Of the scenarios, #1 is out of the question due to the astronomical costs. A fact ignored by the proponents various #1 solutions. Scenario #3 is in the short term, perhaps, the most likely scenario, but given extraordinary levels of poverty and homelessness in CA, continuing to allow it to worsen, which #3 would obviously do, continually puts the crisis to the top of the state agenda, meaning that eventually some responsible, moderately intelligent legislator or governor will put in place policies which bring about #2. This would result in a an immediate and sustaining depreciation in housing values. The risk is that say a 10% or 20% drop in residential prices in just CA would wipe out $1 – $2 Trillion in wealth.
While some number of those home-owners could be stereotyped as dot-com multi-millionaires who paid for their house in cash and brought it to live in, and therefore would scarcely be aware of a real-estate crash, 2008 taught us that it’s not always easy to identify institutional risk. That’s doubly true for housing whose tectonic plates move slowly, far below the surface of financial waters, but whose interlocking friction can sometimes rupture into a temporal economic tsunami.
In my mind that’s the most plausible of the dark scenarios for ending this longest in history economic expansion with another 2008-esce financial crisis.
earl d.,
I’ll take a crack at responding to one of the options you mentioned about what California should do – because there is a lot of confusion about this, especially outside California:
“Use state legislative authority through incentives and coercion to force municipalities to allow more market-rate housing to be built, on a huge scale.”
Under state law — the 1995 Costa–Hawkins Rental Housing Act — ALL new construction in California MUST BE MARKET RATE. No municipality is allowed to put rent control on buildings that were constructed after February 1, 1996.
In San Francisco, rent control applies only to buildings constructed before 1979.

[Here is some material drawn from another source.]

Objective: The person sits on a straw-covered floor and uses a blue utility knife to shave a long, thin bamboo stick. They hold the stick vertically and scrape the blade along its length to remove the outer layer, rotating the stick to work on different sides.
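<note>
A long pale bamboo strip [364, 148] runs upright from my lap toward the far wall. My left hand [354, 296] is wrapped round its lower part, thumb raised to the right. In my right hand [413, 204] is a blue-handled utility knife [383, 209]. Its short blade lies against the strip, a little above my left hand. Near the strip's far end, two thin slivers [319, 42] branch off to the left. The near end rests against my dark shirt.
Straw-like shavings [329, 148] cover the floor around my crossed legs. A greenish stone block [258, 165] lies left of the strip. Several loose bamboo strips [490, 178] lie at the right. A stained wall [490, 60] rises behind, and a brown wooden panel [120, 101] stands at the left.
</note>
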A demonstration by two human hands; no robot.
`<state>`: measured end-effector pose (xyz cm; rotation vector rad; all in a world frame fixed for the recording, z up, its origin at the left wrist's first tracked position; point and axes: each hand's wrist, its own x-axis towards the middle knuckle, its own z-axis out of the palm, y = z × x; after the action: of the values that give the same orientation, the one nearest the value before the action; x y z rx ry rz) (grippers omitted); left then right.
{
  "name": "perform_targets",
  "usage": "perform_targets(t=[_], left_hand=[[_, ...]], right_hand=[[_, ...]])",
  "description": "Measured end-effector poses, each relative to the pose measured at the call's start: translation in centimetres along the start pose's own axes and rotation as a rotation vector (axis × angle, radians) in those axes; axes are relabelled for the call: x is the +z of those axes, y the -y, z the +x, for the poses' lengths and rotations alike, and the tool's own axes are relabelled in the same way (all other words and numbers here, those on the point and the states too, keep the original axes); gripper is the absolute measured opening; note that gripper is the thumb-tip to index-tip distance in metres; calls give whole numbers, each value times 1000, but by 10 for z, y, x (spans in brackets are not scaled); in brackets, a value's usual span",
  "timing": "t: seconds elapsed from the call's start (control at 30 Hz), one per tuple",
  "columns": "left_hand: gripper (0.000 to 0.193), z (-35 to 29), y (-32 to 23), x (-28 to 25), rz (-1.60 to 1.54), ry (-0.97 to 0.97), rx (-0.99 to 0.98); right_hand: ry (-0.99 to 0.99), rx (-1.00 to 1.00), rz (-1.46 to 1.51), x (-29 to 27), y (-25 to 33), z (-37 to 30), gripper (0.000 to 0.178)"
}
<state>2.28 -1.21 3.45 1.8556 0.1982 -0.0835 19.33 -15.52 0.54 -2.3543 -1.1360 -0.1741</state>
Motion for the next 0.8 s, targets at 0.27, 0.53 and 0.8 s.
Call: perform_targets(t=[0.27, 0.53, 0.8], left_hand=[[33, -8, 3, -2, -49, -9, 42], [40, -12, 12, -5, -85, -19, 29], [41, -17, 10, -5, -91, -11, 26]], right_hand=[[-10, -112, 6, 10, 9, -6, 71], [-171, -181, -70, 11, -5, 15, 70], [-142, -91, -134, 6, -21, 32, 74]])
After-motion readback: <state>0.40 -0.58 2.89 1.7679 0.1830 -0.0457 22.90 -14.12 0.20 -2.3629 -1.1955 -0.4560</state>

Rent control under the act is prohibited for ALL single-family houses even those with an “in-law” unit. Rent control is also prohibited for condos.
In other words, rent control is prohibited under the act for anything other than pre-1996 multi-unit apartment buildings.
There was a proposition on the ballot this time that would have repealed Costa-Hawkins, but it failed by a fairly big margin.
And if you look around San Francisco, for example, there is large construction boom going on, all of it large buildings, and the rental units in them will all be market rate. The problem isn’t supply; there is lots of supply; the problem is that it is all high-end supply.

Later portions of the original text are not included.